* Problem to work on *
The response must be a precise copy of the records that follow.

==============================

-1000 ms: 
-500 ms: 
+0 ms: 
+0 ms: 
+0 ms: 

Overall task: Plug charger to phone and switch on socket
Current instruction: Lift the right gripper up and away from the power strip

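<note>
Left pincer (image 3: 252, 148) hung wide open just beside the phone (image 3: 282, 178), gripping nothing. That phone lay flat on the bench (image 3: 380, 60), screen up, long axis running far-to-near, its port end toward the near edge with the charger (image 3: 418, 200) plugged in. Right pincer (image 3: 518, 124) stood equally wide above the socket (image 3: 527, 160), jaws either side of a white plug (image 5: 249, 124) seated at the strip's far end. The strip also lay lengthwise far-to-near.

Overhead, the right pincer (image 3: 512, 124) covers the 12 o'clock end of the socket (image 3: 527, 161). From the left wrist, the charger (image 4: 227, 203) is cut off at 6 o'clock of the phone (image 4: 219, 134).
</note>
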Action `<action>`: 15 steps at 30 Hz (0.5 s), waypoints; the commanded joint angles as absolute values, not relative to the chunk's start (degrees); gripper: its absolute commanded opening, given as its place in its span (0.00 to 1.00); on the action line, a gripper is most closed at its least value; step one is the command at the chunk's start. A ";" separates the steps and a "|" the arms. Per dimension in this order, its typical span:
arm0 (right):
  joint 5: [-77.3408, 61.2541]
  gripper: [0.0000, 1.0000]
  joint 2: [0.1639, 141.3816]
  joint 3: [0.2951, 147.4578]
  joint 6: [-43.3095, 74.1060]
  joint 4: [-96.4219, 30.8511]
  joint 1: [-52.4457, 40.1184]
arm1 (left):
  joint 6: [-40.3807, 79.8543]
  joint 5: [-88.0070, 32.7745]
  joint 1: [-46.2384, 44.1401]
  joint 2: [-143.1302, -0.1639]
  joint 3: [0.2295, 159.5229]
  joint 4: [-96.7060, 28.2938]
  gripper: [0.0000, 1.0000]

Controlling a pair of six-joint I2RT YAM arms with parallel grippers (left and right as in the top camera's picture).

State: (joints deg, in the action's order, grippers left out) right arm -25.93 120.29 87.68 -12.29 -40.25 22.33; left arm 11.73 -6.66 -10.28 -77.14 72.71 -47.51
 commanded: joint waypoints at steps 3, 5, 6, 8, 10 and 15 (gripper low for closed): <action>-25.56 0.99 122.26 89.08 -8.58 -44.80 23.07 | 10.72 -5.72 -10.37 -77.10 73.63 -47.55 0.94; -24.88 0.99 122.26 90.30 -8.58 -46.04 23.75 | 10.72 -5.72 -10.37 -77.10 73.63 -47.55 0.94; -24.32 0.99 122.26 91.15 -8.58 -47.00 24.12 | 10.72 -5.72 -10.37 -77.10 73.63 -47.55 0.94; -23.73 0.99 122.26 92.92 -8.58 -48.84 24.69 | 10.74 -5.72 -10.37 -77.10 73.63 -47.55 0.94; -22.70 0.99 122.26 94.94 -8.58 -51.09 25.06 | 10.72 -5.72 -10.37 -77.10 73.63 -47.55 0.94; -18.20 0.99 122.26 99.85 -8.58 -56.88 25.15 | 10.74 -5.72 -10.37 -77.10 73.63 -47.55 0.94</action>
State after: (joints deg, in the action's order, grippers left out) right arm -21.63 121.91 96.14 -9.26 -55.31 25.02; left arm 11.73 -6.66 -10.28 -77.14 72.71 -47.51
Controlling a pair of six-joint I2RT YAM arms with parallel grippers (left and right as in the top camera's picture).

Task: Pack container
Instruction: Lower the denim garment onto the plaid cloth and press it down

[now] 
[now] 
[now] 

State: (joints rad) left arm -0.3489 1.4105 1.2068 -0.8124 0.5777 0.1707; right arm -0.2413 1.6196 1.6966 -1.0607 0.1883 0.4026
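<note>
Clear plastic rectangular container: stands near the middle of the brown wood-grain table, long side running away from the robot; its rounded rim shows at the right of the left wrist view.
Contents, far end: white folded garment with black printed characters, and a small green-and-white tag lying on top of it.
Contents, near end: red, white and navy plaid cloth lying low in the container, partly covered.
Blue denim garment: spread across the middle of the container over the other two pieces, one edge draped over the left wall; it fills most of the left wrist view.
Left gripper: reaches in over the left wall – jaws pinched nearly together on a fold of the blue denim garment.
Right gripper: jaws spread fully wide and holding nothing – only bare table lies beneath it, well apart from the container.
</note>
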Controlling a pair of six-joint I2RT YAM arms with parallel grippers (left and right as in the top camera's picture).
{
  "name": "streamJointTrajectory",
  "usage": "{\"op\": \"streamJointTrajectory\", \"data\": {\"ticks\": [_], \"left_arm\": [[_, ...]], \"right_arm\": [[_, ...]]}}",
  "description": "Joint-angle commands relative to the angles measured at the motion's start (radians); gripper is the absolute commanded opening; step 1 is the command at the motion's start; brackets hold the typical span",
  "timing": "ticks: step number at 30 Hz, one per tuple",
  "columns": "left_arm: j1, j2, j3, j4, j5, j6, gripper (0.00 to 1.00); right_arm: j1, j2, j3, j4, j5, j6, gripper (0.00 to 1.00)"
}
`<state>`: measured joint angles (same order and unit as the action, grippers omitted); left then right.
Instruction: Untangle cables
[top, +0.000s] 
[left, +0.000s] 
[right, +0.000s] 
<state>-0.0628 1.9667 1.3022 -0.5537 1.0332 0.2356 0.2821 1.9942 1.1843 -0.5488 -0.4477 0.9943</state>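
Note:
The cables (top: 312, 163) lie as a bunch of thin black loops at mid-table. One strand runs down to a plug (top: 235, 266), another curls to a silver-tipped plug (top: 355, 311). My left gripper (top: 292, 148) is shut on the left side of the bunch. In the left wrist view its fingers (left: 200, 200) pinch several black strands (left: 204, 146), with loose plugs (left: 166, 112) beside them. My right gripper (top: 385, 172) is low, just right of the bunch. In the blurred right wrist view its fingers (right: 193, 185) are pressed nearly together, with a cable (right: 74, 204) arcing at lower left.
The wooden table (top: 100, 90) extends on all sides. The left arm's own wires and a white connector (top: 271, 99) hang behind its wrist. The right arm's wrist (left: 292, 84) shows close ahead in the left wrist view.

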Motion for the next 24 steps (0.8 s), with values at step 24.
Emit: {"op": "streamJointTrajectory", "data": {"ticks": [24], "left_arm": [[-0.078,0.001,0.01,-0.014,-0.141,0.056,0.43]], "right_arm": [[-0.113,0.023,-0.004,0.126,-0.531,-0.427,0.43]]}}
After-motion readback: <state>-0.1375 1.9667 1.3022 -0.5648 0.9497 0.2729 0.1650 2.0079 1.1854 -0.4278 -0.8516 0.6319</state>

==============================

* Task output *
-1000 ms: 
-500 ms: 
+0 ms: 
+0 ms: 
+0 ms: 

Overall task: Plug charger to phone and switch on socket
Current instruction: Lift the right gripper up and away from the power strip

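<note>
Left pincer (image 3: 252, 148) hung wide open just beside the phone (image 3: 282, 178), gripping nothing. That phone lay flat on the bench (image 3: 380, 60), screen up, long axis running far-to-near, its port end toward the near edge with the charger (image 3: 418, 200) plugged in. Right pincer (image 3: 518, 124) stood equally wide above the socket (image 3: 527, 160), jaws either side of a white plug (image 5: 249, 124) seated at the strip's far end. The strip also lay lengthwise far-to-near.

Overhead, the right pincer (image 3: 512, 124) covers the 12 o'clock end of the socket (image 3: 527, 161). From the left wrist, the charger (image 4: 227, 203) is cut off at 6 o'clock of the phone (image 4: 219, 134).
</note>
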Action `<action>`: 15 steps at 30 Hz (0.5 s), waypoints; the commanded joint angles as absolute values, not relative to the chunk's start (degrees); gripper: its absolute commanded opening, given as its place in its span (0.00 to 1.00); on the action line, a gripper is most closed at its least value; step one is the command at the chunk's start. A ";" separates the steps and a "|" the arms. Per dimension in this order, its typical span:
arm0 (right):
  joint 5: [-77.3408, 61.2541]
  gripper: [0.0000, 1.0000]
  joint 2: [0.1639, 141.3816]
  joint 3: [0.2951, 147.4578]
  joint 6: [-43.3095, 74.1060]
  joint 4: [-96.4219, 30.8511]
  joint 1: [-52.4457, 40.1184]
arm1 (left):
  joint 6: [-40.3807, 79.8543]
  joint 5: [-88.0070, 32.7745]
  joint 1: [-46.2384, 44.1401]
  joint 2: [-143.1302, -0.1639]
  joint 3: [0.2295, 159.5229]
  joint 4: [-96.7060, 28.2938]
  gripper: [0.0000, 1.0000]

Controlling a pair of six-joint I2RT YAM arms with parallel grippers (left and right as in the top camera's picture).

State: (joints deg, in the action's order, grippers left out) right arm -25.93 120.29 87.68 -12.29 -40.25 22.33; left arm 11.73 -6.66 -10.28 -77.14 72.71 -47.51
 commanded: joint waypoints at steps 3, 5, 6, 8, 10 and 15 (gripper low for closed): <action>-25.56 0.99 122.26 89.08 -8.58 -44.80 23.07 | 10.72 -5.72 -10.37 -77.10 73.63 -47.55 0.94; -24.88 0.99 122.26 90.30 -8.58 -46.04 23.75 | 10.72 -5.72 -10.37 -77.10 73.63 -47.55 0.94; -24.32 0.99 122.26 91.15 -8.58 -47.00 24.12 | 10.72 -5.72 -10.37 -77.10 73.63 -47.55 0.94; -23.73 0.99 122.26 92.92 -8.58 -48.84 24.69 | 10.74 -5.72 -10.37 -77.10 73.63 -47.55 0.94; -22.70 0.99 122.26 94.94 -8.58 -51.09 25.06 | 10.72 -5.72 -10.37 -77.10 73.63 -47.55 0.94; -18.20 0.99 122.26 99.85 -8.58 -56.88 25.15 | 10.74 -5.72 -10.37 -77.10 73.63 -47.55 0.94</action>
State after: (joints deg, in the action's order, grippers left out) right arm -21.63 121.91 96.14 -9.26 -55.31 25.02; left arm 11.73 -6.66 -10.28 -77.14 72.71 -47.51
Controlling a pair of six-joint I2RT YAM arms with parallel grippers (left and right as in the top camera's picture).

Task: Pack container
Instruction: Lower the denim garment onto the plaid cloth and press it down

[now] 
[now] 
[now] 

State: (joints rad) left arm -0.3489 1.4105 1.2068 -0.8124 0.5777 0.1707; right arm -0.2413 1.6196 1.6966 -1.0607 0.1883 0.4026
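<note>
Clear plastic rectangular container: stands near the middle of the brown wood-grain table, long side running away from the robot; its rounded rim shows at the right of the left wrist view.
Contents, far end: white folded garment with black printed characters, and a small green-and-white tag lying on top of it.
Contents, near end: red, white and navy plaid cloth lying low in the container, partly covered.
Blue denim garment: spread across the middle of the container over the other two pieces, one edge draped over the left wall; it fills most of the left wrist view.
Left gripper: reaches in over the left wall – jaws pinched nearly together on a fold of the blue denim garment.
Right gripper: jaws spread fully wide and holding nothing – only bare table lies beneath it, well apart from the container.
</note>
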Controlling a pair of six-joint I2RT YAM arms with parallel grippers (left and right as in the top camera's picture).
{
  "name": "streamJointTrajectory",
  "usage": "{\"op\": \"streamJointTrajectory\", \"data\": {\"ticks\": [_], \"left_arm\": [[_, ...]], \"right_arm\": [[_, ...]]}}",
  "description": "Joint-angle commands relative to the angles measured at the motion's start (radians); gripper is the absolute commanded opening; step 1 is the command at the motion's start; brackets hold the typical span",
  "timing": "ticks: step number at 30 Hz, one per tuple",
  "columns": "left_arm: j1, j2, j3, j4, j5, j6, gripper (0.00 to 1.00); right_arm: j1, j2, j3, j4, j5, j6, gripper (0.00 to 1.00)"
}
`<state>`: measured joint angles (same order and unit as the action, grippers omitted); left then right.
Instruction: Untangle cables
[top, +0.000s] 
[left, +0.000s] 
[right, +0.000s] 
<state>-0.0628 1.9667 1.3022 -0.5537 1.0332 0.2356 0.2821 1.9942 1.1843 -0.5488 -0.4477 0.9943</state>
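Note:
The cables (top: 312, 163) lie as a bunch of thin black loops at mid-table. One strand runs down to a plug (top: 235, 266), another curls to a silver-tipped plug (top: 355, 311). My left gripper (top: 292, 148) is shut on the left side of the bunch. In the left wrist view its fingers (left: 200, 200) pinch several black strands (left: 204, 146), with loose plugs (left: 166, 112) beside them. My right gripper (top: 385, 172) is low, just right of the bunch. In the blurred right wrist view its fingers (right: 193, 185) are pressed nearly together, with a cable (right: 74, 204) arcing at lower left.
The wooden table (top: 100, 90) extends on all sides. The left arm's own wires and a white connector (top: 271, 99) hang behind its wrist. The right arm's wrist (left: 292, 84) shows close ahead in the left wrist view.
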
Motion for the next 24 steps (0.8 s), with values at step 24.
Emit: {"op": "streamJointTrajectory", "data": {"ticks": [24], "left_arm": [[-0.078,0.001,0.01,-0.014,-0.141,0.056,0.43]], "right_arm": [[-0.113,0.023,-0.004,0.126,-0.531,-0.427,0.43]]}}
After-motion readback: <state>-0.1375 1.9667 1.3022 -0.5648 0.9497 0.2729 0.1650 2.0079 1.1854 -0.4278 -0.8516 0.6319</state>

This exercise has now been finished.